ScratchABlock icon indicating copy to clipboard operation
ScratchABlock copied to clipboard

SSA is upon us...

Open pfalcon opened this issue 5 years ago • 6 comments

So, I pushed initial support for conversion to SSA, e.g. tests: https://github.com/pfalcon/ScratchABlock/commit/72a047e4c10aea2f6b5a2782a38cb57a2737ef0e . To remind, I wanted to postpone introduction of SSA, to not fall into common trap when people treat as some magic device, without good understanding of the frontier where it really becomes needed, how to deal with it, what drawbacks it has, etc.

All this time I (in the background) pumped up my understanding and well, now I hoped I grasped the essence of its construction, that the one true SSA is the maximal SSA, its construction is simple and devoid of any arcane knowledge, and any other form is nothing but implementation-level optimizations, and they're thus strictly optional.

Going beyond construction is definitely on next TODOs, but first syntax for phi functions need to be set. How it's done currently (examples above) is in a textbook way, where phi just takes list of values, in the same order as predecessors (and that order is of course stable in ScratchABlock, partly exactly because of anticipation of phi() introduction).

That should work pretty well for intermediate output, but of course barely suitable as input, where predecessors aren't so explicit, and their order shouldn't have to be clear/stable either. And the input case is of course important (interoperability with LLVM is definitely on the table).

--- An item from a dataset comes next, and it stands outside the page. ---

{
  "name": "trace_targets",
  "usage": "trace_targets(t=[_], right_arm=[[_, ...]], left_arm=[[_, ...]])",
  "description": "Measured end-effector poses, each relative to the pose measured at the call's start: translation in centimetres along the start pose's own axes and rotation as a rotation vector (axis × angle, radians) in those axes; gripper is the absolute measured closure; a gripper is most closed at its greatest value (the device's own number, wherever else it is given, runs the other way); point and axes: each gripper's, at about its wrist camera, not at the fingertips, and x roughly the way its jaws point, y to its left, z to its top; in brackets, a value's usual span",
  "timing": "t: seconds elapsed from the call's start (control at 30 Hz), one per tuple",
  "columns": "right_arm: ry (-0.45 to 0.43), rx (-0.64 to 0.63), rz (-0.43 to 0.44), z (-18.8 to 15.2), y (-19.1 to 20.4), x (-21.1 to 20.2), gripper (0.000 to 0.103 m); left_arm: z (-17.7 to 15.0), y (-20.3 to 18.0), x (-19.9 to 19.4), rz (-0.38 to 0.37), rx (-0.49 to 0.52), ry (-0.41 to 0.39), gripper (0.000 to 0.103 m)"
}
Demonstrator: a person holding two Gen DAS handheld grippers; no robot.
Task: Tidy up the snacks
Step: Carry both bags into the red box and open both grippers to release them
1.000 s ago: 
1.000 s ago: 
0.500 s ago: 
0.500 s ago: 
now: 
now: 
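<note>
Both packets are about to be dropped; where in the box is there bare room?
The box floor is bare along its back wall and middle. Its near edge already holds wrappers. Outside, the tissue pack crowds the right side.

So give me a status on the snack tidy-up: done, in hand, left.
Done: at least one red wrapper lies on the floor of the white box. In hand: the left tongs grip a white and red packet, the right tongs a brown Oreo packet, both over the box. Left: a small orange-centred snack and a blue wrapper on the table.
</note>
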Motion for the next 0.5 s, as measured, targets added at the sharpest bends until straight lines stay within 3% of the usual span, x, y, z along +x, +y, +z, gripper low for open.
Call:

So, there're two facets of it:

  1. External syntax, i.e. how it's rendered in PseudoC source program. This can be as simple as normal C fuction syntax, e.g. phi(label1, $r0_1, label2, $r0_2), or something fancier, e.g. phi(label1: $r0_1, label2: $r0_2). Of course, something fancier is definitely not compatible with C syntax, and staying within its bounds is the aim of PseudoC. But then phi() is not an executable function, so having not a C syntax is somehow not completely crazy idea.
  2. Internal syntax, i.e. should there be bblock addresses retained as arguments of phi's EXPR, or not? Common sense says it's superfluous, because in internal representation, there's no ambiguity. But perhaps as a debugging measure still may be useful?

For reference, LLVM's syntax:

%indvar = phi i32 [ 0, %LoopHeader ], [ %nextindvar, %Loop ]

That order of bblock addr vs value I don't like. The most important thing in phi is not value, but the fact that it depends on predecessor block, so it would rather go first.

$indvar = phi(LoopHeader, 0, Loop, $nextindvar)
$indvar = phi(LoopHeader: 0, Loop: $nextindvar)

Well, to make it more C-like, and still preserve pair-ness, could do:

$indvar = phi((LoopHeader, 0), (Loop, $nextindvar))

Well, that's still not really a valid C syntax. Then could do:

$indvar = phi(_(LoopHeader, 0), _(Loop, $nextindvar))

But that's really going down the rabbit hole...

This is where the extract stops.